Assignment: State only how many lines below include the string "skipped".
* * * *
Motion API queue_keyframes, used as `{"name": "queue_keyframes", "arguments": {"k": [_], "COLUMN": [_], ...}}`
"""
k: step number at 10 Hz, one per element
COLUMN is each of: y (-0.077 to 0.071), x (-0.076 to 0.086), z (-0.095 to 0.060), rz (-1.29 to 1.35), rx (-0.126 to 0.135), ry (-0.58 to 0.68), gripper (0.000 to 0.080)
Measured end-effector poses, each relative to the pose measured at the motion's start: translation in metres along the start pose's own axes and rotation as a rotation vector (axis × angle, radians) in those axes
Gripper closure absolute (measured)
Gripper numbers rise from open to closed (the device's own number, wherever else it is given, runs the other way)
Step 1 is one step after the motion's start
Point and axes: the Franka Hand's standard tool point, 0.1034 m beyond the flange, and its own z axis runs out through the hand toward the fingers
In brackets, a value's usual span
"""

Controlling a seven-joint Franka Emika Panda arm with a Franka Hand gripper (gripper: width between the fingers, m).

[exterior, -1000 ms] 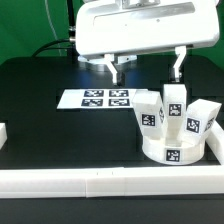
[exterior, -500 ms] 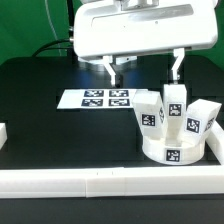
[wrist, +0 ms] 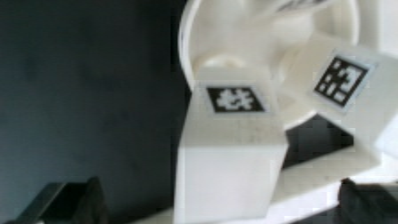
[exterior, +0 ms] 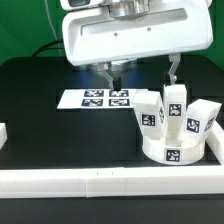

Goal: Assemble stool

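The stool's round white seat (exterior: 171,152) lies on the black table at the exterior view's right. Three white block legs stand on it: one on the left (exterior: 150,112), one in the middle (exterior: 175,101), and one on the right (exterior: 201,119) that leans outward. My gripper (exterior: 140,76) hangs open behind and above them, holding nothing. One finger (exterior: 108,74) is over the table and the other is behind the middle leg. In the wrist view my gripper (wrist: 222,205) straddles a tagged leg (wrist: 231,130) without touching it, beside a second leg (wrist: 342,80) and the seat rim (wrist: 206,35).
The marker board (exterior: 106,99) lies flat to the left of the stool. A long white border rail (exterior: 100,181) runs along the front edge and another (exterior: 217,150) stands just right of the seat. A small white block (exterior: 3,134) sits at the left edge.
The gripper body has come lower and a little toward the exterior view's left, and looks larger. The fingers stay open. The stool parts have not moved.
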Motion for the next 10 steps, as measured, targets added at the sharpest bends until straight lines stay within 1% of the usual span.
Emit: {"name": "queue_keyframes", "arguments": {"k": [1, 2, 3, 6, 7, 9, 10], "y": [0.000, 0.000, 0.000, 0.003, 0.002, -0.005, -0.006], "x": [0.000, -0.005, -0.001, -0.002, -0.003, -0.005, -0.005], "z": [0.001, 0.001, 0.001, 0.009, 0.009, 0.015, 0.014], "rz": [0.003, 0.006, 0.008, -0.072, -0.166, -0.436, -0.462], "rx": [0.005, 0.012, 0.014, 0.013, 0.017, 0.017, 0.017], "ry": [-0.044, -0.122, -0.133, -0.135, -0.139, -0.138, -0.135], "gripper": [0.0151, 0.0151, 0.0151, 0.0151, 0.0151, 0.0151, 0.0151]}}
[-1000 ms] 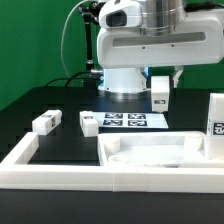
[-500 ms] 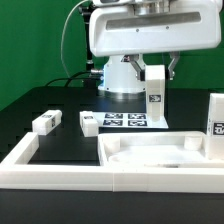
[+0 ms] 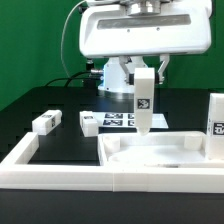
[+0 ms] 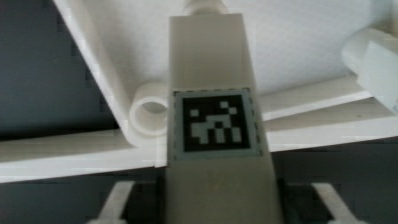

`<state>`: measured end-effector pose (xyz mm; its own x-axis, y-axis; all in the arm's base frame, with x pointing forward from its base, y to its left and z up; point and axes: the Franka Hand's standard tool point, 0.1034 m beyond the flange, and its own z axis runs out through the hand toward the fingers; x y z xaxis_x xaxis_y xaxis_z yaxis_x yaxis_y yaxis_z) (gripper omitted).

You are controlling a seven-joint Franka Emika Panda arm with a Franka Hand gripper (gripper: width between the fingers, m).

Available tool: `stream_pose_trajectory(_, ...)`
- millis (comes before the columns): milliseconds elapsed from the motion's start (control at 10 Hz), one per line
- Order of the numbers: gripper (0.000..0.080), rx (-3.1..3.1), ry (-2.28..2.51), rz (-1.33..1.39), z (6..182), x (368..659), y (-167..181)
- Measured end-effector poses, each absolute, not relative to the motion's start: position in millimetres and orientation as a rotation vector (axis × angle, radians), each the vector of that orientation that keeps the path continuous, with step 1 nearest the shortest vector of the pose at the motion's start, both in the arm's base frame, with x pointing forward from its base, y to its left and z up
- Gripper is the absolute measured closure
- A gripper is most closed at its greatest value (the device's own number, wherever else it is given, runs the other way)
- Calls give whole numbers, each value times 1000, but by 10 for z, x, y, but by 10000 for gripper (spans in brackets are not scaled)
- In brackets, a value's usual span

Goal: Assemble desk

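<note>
My gripper (image 3: 145, 70) is shut on a white desk leg (image 3: 143, 100), which hangs upright below it with its square tag facing the camera. The leg's lower end sits just above the back edge of the white tabletop panel (image 3: 165, 158), which lies with its hollows upward. In the wrist view the leg (image 4: 217, 90) runs up the middle from my gripper (image 4: 222, 205). Pale fingers (image 4: 121, 200) flank it, and the tabletop (image 4: 311, 60) with a round hollow (image 4: 150, 112) lies behind. Two loose legs (image 3: 45, 123) (image 3: 88, 123) rest on the black surface. Another leg (image 3: 216, 115) stands at the exterior view's right.
The marker board (image 3: 120, 121) lies behind the held leg, in front of the robot's base (image 3: 115, 80). A long white rim (image 3: 50, 170) frames the black surface along the front and the exterior view's left.
The gripper has carried the leg toward the exterior view's left and lower. The leg, which hung short beside the marker board, now hangs long and upright at the tabletop's back edge.
</note>
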<state>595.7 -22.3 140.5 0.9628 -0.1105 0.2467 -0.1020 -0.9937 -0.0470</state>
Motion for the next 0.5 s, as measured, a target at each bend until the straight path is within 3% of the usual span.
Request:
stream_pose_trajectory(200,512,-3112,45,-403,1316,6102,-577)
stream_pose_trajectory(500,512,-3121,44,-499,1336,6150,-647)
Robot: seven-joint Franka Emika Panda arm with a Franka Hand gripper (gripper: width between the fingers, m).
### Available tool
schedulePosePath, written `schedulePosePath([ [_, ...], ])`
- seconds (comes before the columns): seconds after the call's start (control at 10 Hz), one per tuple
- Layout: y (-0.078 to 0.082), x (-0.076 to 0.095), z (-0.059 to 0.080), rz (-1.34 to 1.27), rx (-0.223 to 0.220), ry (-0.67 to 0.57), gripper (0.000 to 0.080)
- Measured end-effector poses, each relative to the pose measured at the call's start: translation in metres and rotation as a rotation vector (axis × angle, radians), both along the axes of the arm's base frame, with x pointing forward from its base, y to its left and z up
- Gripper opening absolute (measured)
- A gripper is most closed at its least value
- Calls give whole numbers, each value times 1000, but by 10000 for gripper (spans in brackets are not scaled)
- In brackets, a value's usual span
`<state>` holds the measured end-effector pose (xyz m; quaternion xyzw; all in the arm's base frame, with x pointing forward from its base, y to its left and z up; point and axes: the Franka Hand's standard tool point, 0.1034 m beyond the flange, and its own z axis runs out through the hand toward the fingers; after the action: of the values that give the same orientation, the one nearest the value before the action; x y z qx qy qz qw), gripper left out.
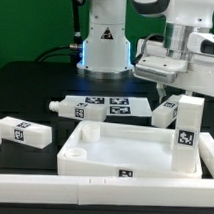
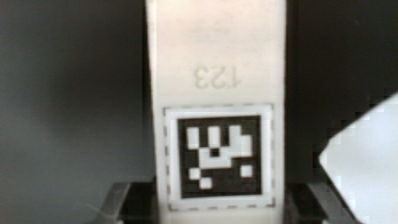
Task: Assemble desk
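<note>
1. Nearest lies a white bar [image 1: 52,191] along the table's [image 1: 25,92] near edge, just before the top [image 1: 113,155].
2. My gripper [image 1: 187,98] pinches a leg [image 1: 187,123] from both sides. My wrist view shows its tag and a stamped number between my fingers [image 2: 125,203].
3. That leg stands upright at the top's near right corner. Whether it sits in the socket I cannot tell.
4. A second leg [image 1: 22,132] lies left of the top. A third leg [image 1: 80,109] and a fourth leg [image 1: 163,115] lie beyond its far rim.
5. Farther back lies the marker board [image 1: 115,103], before my base [image 1: 105,45] with its blue light.
6. Table black, room behind dark.
</note>
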<state>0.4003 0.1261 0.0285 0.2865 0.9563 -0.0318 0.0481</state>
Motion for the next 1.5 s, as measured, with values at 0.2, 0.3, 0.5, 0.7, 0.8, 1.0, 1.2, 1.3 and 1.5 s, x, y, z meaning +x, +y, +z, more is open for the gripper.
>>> schedulePosePath([
  [0.2,-1,-3,-2,110,-6,0,284],
  [0.3,-4,-11,-7,201,-9,12,284],
  [0.5,-10,-11,-8,238,-17,19,284],
  [0.7,-11,-11,-8,212,-15,18,432],
  [0.8,-11,-11,-7,169,-12,12,432],
  [1.0,-8,-6,11,31,-9,-24,632],
  [1.2,-3,14,29,-350,-28,-81,646],
  [1.3,0,24,32,-493,-28,-108,646],
  [1.5,-11,36,33,-546,-31,-117,649],
])
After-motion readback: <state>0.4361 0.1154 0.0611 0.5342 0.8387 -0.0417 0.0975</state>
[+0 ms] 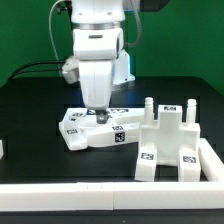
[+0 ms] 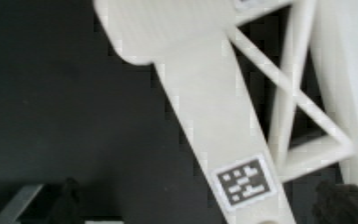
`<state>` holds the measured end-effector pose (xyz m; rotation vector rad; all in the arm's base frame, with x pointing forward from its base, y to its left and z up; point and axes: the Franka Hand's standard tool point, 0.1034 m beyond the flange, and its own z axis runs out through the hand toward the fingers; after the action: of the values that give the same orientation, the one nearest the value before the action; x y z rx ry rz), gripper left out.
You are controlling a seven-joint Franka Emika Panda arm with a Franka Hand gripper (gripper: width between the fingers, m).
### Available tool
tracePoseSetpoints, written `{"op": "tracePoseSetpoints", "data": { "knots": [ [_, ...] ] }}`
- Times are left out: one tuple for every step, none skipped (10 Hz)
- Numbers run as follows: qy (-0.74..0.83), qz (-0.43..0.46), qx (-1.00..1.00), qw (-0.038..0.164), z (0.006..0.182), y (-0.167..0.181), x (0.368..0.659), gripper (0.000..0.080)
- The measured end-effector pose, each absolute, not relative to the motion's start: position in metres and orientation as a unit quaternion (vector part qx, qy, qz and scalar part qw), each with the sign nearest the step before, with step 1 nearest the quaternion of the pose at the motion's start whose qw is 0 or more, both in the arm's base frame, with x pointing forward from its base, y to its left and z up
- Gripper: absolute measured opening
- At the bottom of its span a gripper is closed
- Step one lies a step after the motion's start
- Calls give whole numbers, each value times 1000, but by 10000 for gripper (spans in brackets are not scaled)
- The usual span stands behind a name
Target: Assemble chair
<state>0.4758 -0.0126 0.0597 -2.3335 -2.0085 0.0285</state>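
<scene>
Our claw [image 1: 98,111] hangs wide over the flat chair piece [image 1: 88,134]; we see black-and-white square tags [image 2: 247,183] on it.

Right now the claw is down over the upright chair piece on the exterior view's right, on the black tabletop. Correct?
No. The claw is over the flat-lying chair pieces toward the exterior view's left; the upright chair piece stands apart on the right. The black tabletop is correct. The exterior view shows it.
</scene>
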Motion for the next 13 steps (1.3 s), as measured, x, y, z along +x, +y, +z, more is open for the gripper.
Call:
{"op": "tracePoseSetpoints", "data": {
  "knots": [
    [-651, 9, -758, 33, 52, -2, 466, 649],
    [-652, 10, -757, 34, 45, 1, 462, 649],
    [-649, 15, -759, 38, 38, 1, 458, 649],
    [-647, 17, -762, 39, 36, 1, 457, 649],
    [-646, 17, -762, 39, 36, 0, 458, 649],
    [-645, 17, -763, 39, 36, -1, 457, 649],
    [-643, 18, -765, 40, 35, -1, 456, 649],
    [-639, 19, -768, 41, 31, 1, 454, 649],
    [-640, 21, -767, 43, 24, 6, 450, 649],
    [-636, 23, -770, 45, 18, 10, 448, 649],
    [-633, 25, -773, 47, 12, 13, 445, 649],
    [-630, 26, -775, 49, 8, 16, 443, 649],
    [-627, 27, -777, 50, 7, 18, 443, 649]
  ]
}}
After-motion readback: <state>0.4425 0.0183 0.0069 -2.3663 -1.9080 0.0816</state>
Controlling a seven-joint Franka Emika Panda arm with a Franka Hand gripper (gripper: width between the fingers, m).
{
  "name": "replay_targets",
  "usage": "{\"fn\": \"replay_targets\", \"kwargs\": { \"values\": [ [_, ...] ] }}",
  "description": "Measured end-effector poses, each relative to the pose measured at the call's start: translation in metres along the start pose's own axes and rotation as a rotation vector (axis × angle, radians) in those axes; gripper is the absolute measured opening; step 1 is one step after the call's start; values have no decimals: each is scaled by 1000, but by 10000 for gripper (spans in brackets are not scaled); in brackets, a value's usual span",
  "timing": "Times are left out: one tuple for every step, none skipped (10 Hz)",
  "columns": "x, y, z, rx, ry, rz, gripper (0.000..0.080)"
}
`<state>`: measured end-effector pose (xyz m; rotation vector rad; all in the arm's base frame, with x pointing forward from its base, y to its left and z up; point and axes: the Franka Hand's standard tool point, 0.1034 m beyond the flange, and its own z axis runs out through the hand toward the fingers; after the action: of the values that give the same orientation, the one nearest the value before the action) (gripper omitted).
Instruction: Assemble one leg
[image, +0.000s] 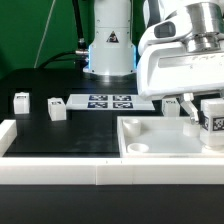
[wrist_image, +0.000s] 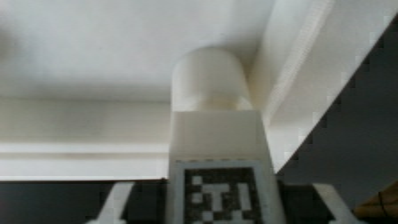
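My gripper is at the exterior view's right, shut on a leg, a stubby white block with a black-and-white tag. It holds the leg just over the right end of the large white tray-like piece. In the wrist view the leg fills the middle between my fingers. Its rounded end lies against the tray piece's inner wall. The gripper is closed on the tagged end.
Two more legs stand on the black table at the exterior view's left. Another small white block sits behind the tray piece. The marker board lies at the back middle. A white wall runs along the front.
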<state>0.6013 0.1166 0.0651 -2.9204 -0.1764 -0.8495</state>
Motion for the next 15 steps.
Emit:
{"fn": "replay_targets", "kwargs": {
  "values": [
    [1,0,0,0,-2,0,313],
    [0,0,0,0,-2,0,313],
    [0,0,0,0,-2,0,487],
    [0,0,0,0,-2,0,487],
    [0,0,0,0,-2,0,613],
    [0,0,0,0,-2,0,638],
    [0,0,0,0,-2,0,638],
    [0,0,0,0,-2,0,648],
    [0,0,0,0,-2,0,648],
    [1,-1,-1,1,-2,1,649],
    [5,-4,-9,2,-4,2,649],
    [8,-2,-15,2,-21,2,649],
    [10,0,-18,7,-71,7,649],
    [12,0,-19,6,-59,7,649],
    [8,0,-17,9,-80,7,649]
  ]
}}
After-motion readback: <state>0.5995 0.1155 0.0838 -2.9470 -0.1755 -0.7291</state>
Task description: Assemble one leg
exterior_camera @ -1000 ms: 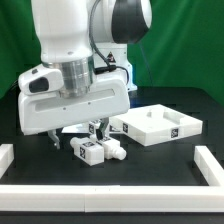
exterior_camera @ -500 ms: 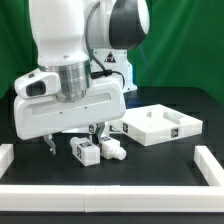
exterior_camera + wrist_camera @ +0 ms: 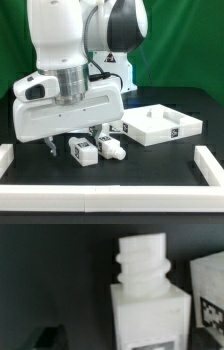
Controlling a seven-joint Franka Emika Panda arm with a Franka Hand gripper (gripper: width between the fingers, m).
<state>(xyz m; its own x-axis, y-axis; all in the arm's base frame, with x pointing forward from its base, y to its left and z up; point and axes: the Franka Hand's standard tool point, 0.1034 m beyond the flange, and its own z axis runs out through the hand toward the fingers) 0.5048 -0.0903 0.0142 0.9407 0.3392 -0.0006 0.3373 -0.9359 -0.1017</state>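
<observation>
Approach stage, judged from pose: no leg lifted yet. Nearest, on bench (image 3: 150, 172) left of centre, leg (image 3: 85, 151) lying flat, second leg (image 3: 113, 148) just beside it on the right. Close above, hand (image 3: 74, 142) spread wide, gripping nothing, hanging low over the first leg. Wrist view filled by threaded end (image 3: 143, 266) of a leg, dead ahead. Farther right, tabletop (image 3: 155, 125). Next, likely: lower, centre over leg body, clench, lift, then carry toward tabletop.

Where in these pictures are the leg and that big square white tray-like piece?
leg (image 3: 150, 317): wrist view, on its blocky body below the screw end.
square tabletop (image 3: 150, 134): exterior view, on its front wall.
</observation>
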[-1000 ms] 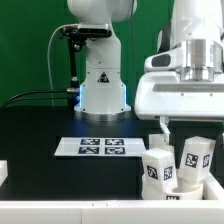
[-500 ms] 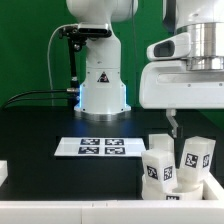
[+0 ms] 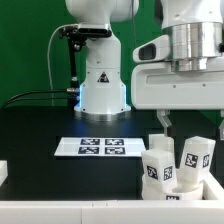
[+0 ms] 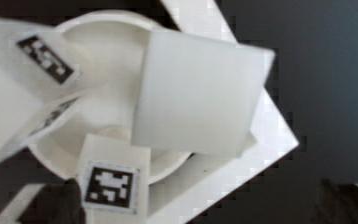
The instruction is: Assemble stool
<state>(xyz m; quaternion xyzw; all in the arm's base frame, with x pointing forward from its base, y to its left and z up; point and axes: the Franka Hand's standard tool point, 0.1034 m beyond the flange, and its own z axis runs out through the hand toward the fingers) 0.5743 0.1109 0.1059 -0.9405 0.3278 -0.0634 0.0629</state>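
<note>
The stool stands at the exterior view's lower right. Its round white seat disc [image 3: 186, 186] lies flat with three chunky white legs upright on it: a front one [image 3: 155, 166], a right one [image 3: 196, 158] and a rear one [image 3: 160, 140], each with a black-and-white tag. My gripper [image 3: 166, 124] hangs just above the rear leg, touching nothing. In the wrist view the seat disc [image 4: 91, 40] and a tagged leg [image 4: 110, 182] lie below my gripper [image 4: 190, 212]. Its dark fingers [image 4: 30, 206] stand wide apart, open and empty.
The marker board [image 3: 100, 147] lies flat on the black table left of the stool. The robot base [image 3: 102, 85] stands behind it with cables to the left. A white block [image 3: 3, 172] sits at the left edge. A white bar [image 4: 261, 158] borders the stool.
The hand has shifted a little to the exterior view's left and risen slightly above the stool. The stool and its legs have not moved.
</note>
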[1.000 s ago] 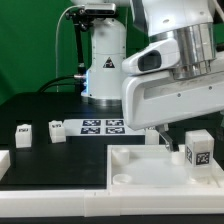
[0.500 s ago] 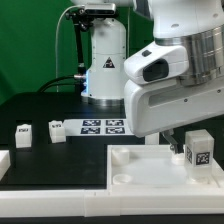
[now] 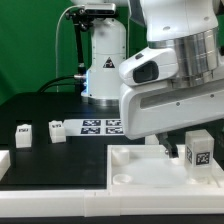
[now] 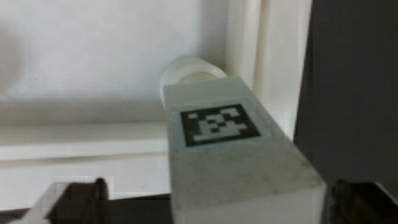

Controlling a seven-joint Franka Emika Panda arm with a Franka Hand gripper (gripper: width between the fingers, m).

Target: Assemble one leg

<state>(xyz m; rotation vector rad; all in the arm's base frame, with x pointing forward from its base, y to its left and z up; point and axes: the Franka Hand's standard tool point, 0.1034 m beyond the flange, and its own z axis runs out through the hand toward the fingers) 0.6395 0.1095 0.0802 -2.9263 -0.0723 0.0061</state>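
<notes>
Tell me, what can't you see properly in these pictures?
- Gripper: exterior view, the arm hides most of it.
- Leg, bottom end: wrist view, blurred and behind the leg itself.
- Other legs, tags: exterior view, too small.
- Panel: exterior view, right edge cuts it off.

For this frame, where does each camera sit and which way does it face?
Exterior view: off the arm, facing the robot base across the table, over the white panel and marker board; the arm fills the exterior view's right.
Wrist view: on the wrist, looking along the gripper at the tagged leg; of the robot, only dark fingertips show.
Shared: that leg and the white panel beneath it.
</notes>
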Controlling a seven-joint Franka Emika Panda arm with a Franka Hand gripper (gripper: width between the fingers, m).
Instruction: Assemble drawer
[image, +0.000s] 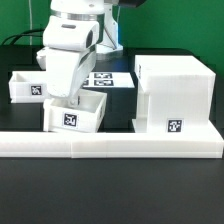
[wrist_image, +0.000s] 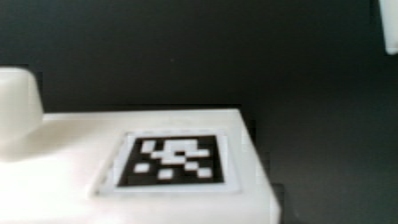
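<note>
The large cubic housing (image: 172, 95) stands at the exterior view's right with a tag on its front. One small open-top tray (image: 28, 88) sits at the left. A second tray (image: 80, 115) sits in the middle, just behind the rail, its tagged face towards the camera. My gripper (image: 68, 98) reaches down onto this tray's left rear wall and appears shut on it; the fingertips are hidden by the hand and the wall. In the wrist view a white tagged face of the tray (wrist_image: 175, 160) lies very close and hides the jaws.
The long low white border rail (image: 110, 146) runs along the front. The marker board (image: 104, 78) lies flat behind the middle tray. Dark table (wrist_image: 302, 60) shows beyond the tray. A white rounded shape (wrist_image: 15, 100) sits at the wrist view's edge.
</note>
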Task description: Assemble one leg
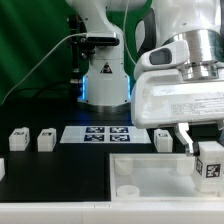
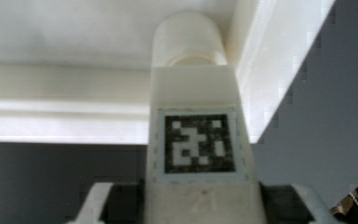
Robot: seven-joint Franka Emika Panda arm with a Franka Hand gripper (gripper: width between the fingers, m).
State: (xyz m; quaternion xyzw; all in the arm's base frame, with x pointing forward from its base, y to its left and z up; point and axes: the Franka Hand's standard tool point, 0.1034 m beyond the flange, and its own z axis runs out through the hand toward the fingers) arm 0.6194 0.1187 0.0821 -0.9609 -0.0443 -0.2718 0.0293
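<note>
My gripper (image 1: 205,160) is shut on a leg (image 1: 210,166), a small white post with a black-and-white marker tag, at the exterior view's right. It holds the leg just above the large white tray-like board (image 1: 150,172). In the wrist view the leg (image 2: 201,130) stands between my fingers (image 2: 115,200), its round peg end pointing at the white board (image 2: 69,100). Three more legs stand on the black table: two at the exterior view's left (image 1: 18,139) (image 1: 46,140) and one (image 1: 164,139) right of the marker board.
The marker board (image 1: 108,133) lies flat on the table in the middle, in front of the arm's base (image 1: 104,85). A round corner socket (image 1: 128,189) shows on the tray-like board. A cable runs across the green backdrop at the left.
</note>
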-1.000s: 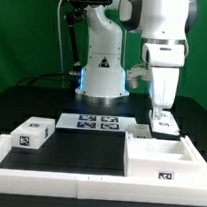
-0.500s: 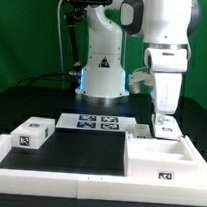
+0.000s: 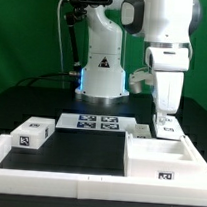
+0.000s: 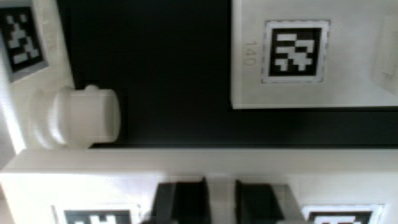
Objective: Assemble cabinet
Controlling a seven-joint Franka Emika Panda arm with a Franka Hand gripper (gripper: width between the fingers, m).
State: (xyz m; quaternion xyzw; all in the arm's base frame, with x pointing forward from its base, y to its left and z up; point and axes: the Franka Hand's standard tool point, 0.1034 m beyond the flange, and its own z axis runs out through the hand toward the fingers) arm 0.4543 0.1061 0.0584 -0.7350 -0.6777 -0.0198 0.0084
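Note:
My gripper [image 3: 168, 119] hangs over the back of the open white cabinet box [image 3: 160, 159] at the exterior view's right. It is shut on a small white tagged cabinet panel [image 3: 170, 125], held just above the box. In the wrist view my two dark fingers [image 4: 183, 202] stand close together, with a thin strip of that white panel [image 4: 107, 190] between them. A tagged white panel face [image 4: 295, 52] and a rounded white knob [image 4: 82, 114] lie beyond them. Another loose tagged cabinet panel [image 3: 31, 134] lies at the exterior view's left.
The marker board [image 3: 94, 122] lies flat at the middle back, in front of the arm's base [image 3: 100, 76]. A long white border rail [image 3: 57, 172] runs along the front of the black table.
My gripper and the small panel in it have shifted slightly toward the exterior view's right. Nothing else has moved.

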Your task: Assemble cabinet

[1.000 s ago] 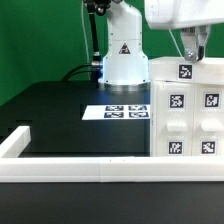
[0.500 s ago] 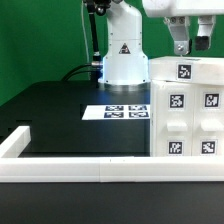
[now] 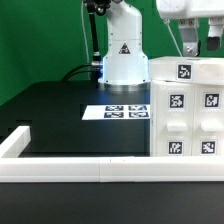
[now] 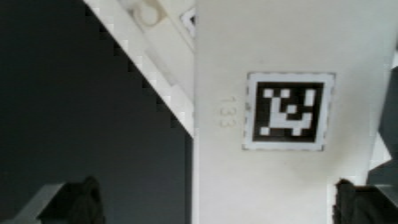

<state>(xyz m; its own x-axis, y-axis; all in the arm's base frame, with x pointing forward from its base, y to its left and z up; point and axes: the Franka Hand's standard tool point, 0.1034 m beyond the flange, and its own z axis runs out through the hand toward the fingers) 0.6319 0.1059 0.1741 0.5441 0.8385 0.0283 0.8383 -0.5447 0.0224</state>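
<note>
The cabinet (image 3: 186, 108) is a large white box with square compartments and black-and-white tags, standing at the exterior view's right, against the front rail. My gripper (image 3: 200, 46) hangs just above the cabinet's top, fingers pointing down, open and holding nothing. In the wrist view the cabinet's white top face (image 4: 267, 150) with one tag fills the space under the gripper (image 4: 217, 205), and the two dark fingertips (image 4: 71, 200) stand wide apart on either side of it.
The marker board (image 3: 114, 111) lies flat on the black table beside the cabinet. A long low white border rail (image 3: 80, 167) runs along the front, with a short arm (image 3: 14, 143) at the exterior view's left. The robot base (image 3: 121, 52) stands behind.
The gripper rose from the cabinet's top and shifted slightly toward the exterior view's right. The cabinet has not moved.
</note>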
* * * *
Final answer: 2